INPUT DATA below:

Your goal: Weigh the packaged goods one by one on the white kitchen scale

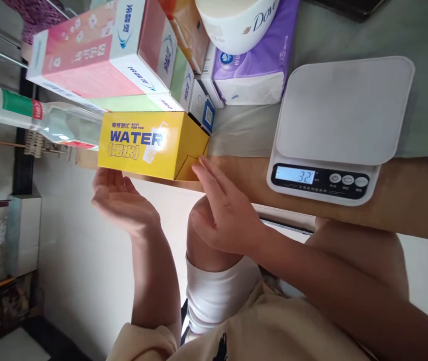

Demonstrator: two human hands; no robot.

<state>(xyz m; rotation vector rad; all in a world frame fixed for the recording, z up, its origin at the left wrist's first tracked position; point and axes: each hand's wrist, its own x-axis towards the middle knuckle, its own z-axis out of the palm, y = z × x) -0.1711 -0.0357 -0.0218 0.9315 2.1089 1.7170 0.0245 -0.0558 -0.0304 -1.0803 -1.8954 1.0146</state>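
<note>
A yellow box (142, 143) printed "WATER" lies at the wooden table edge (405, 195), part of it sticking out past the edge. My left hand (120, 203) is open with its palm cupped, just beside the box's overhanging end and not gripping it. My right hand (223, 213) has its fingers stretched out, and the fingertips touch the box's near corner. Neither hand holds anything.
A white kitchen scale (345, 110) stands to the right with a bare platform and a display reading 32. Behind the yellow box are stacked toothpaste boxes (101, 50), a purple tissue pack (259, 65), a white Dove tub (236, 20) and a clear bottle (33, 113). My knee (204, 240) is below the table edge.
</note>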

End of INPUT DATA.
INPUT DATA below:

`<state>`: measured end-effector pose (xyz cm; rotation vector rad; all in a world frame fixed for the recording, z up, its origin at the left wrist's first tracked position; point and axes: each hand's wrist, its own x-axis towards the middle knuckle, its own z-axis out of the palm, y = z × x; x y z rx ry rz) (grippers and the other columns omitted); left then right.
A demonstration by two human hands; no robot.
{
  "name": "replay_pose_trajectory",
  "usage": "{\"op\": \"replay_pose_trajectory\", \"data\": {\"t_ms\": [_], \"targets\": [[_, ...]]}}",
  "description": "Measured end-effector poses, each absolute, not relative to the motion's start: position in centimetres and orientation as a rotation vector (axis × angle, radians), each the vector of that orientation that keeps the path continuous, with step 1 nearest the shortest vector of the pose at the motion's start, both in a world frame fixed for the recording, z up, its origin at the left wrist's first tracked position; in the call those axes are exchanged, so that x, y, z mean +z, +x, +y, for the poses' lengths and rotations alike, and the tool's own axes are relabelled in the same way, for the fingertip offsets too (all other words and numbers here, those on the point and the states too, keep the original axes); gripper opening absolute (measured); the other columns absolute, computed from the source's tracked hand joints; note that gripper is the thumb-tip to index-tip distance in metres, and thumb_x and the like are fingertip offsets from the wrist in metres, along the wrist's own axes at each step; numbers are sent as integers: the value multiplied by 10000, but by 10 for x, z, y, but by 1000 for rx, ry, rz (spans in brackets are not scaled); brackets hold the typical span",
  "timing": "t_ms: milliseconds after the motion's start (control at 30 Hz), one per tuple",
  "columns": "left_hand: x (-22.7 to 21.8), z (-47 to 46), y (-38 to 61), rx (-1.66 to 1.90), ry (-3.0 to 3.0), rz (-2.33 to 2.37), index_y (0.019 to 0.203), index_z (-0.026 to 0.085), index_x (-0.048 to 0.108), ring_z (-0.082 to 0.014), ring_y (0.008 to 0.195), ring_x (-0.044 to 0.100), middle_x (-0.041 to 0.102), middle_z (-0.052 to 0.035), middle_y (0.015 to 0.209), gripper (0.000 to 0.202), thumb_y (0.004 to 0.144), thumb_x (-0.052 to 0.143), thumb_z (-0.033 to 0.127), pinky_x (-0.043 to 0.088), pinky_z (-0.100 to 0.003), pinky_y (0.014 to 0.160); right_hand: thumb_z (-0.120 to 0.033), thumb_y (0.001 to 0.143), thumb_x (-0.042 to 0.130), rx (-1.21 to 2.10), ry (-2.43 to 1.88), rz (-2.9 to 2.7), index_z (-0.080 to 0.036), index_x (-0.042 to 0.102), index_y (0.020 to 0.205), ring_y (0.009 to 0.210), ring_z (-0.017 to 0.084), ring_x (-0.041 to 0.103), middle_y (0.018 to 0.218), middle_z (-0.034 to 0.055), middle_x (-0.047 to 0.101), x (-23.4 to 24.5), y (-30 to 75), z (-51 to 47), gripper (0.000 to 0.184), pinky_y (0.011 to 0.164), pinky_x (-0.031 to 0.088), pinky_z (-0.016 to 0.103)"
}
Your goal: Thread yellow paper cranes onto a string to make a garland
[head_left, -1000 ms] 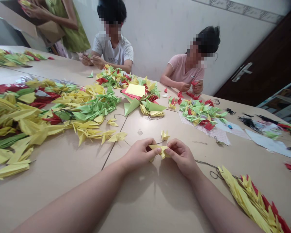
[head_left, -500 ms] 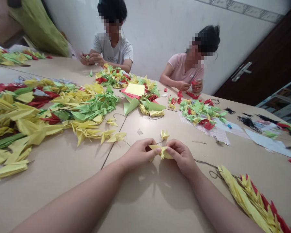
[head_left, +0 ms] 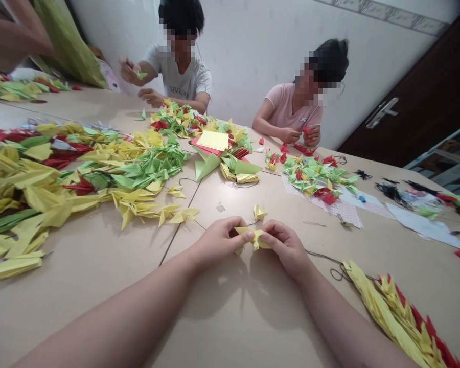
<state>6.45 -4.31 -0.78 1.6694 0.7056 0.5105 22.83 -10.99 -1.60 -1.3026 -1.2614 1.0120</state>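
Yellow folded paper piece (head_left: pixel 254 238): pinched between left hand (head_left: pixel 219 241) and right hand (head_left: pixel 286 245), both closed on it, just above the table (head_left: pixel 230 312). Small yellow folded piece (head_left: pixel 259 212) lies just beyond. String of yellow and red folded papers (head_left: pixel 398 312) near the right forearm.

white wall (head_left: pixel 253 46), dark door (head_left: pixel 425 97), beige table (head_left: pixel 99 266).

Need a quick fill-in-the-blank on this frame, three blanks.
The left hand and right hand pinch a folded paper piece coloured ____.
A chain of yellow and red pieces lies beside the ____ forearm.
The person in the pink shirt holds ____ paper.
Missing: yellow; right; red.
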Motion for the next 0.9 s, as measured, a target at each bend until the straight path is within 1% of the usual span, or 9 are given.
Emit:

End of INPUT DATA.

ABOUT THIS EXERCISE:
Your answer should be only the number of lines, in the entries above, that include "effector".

FINISHED TASK:
2